King Kong, Wintours Lead
This was first introduced to me as the HVS that thinks it's E1; however, after rockfall on pitch 1 it swiftly turned into the E1 that thinks it's an E2. Despite this the quality of this Wintour's Leap classic endures, irrespective of what grade it actually is.
Exmansworthy, North Devon
Exmansworthy was once one of the jewels in the crown of Culm Coast, or at least it was until the cornice of rock that overhung the crag fell down and buried half the routes beneath it. Climbers have since returned and many of the routes are in a climbable state, but it lacks something of the charm and majesty it once had.
Boulby Boulders, North York Moors
Ok, a lot of boulders get formed as a result of rockfall, but usually this took places many years ago. The Boulby Boulders are somewhat fresher in this respect, insofar as they only appeared in relatively recent years. Maybe they would better be described as a 'changed rock' version of the highly unstable Boulby Cliffs??

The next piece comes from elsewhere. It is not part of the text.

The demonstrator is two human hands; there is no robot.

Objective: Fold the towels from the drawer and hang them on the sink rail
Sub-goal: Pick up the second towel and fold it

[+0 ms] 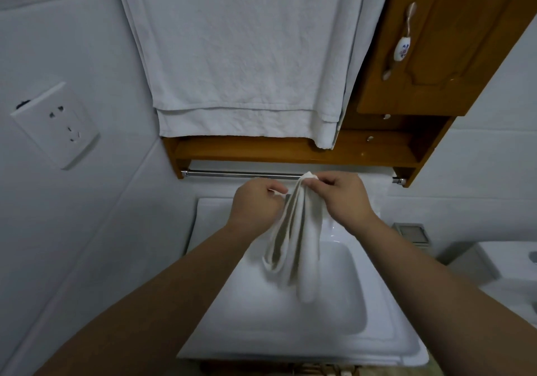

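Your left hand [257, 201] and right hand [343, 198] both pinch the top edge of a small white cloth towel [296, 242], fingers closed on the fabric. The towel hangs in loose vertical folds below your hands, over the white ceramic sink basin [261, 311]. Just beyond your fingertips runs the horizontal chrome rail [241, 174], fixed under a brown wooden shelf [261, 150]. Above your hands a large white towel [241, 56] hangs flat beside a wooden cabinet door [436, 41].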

UPDATE: IN NOVEMBER 2018 THE AREA OF ROCK DID INDEED FALL DOWN. READ THE ARTICLE BELOW FOR MORE DETAIL AND - IF YOU GO THERE - WATCH OUT FOR ANY REMAINING LOOSE ROCK.
A few years ago a crack was spotted at the top of Overhanging Bastion, which caused some degree of concern (click here to see the news report). In the immediate aftermath there was uncertainty as to whether that was it, it had moved, but remained stable, however a glass monitor was fitted and it seems the block is definitely still 'active'. As such, we would suggest extreme caution for anyone going anywhere near it (and don't even think about doing Overhanging Bastion or North Buttress Eliminate!!).
"Compared to 4 years ago the crack looks to have grown perhaps 5cm. It surely can't be much longer now before the outward weight of the cliff along with rainwater lubrication leads to collapse."- Al Todd
It doesn't take too much imagination to think of this 120m sandstone monolith falling down. The fact its two feet - the very feet that gave it the name 'old man' - fell down as late as the 1800's makes you realise that in certain circumstances geology can actually act quite fast. That said, we really don't know do we: The Old Man could be there for another 100 years, maybe even another 1000, but I guess that's the point isn't it.
So, here's the big question: give it a wide berth or get it done quick? If you decide the latter here's a destination article/itinerary.
It's not exactly difficult to imagine a quarry falling down, as most of the surroundings suggest that a whole lot of things have fallen down in order to create the present day scenario. However, that the most recent rockfall took place just a few weeks ago does lead to the question of how soon and how much more is to follow?
This was possibly the scene of the greatest ever April Fools that UKC has ever run. The reason for its success was that (in a tenuous kind of way) it was almost believable, as these rather implausible fins, barely 2m wide and 30-40m tall, do appear somewhat unlikely in reality.
This is an interesting one, as unlike many of the others outlined above the hazard does not come as a result of falling rock or collapsing buttresses - it comes from the ground both above and beneath the crag. The major landslide back in 2014 certainly created fairly major issues to access of Blacknor Far South and Battleship Main, despite the fact the cliffs are still there and in fact, the ground is...well...a whole lot lower, not to mention more unstable!
This unique and wonderful feature is slender to the point of absurd, yet it still hangs in there.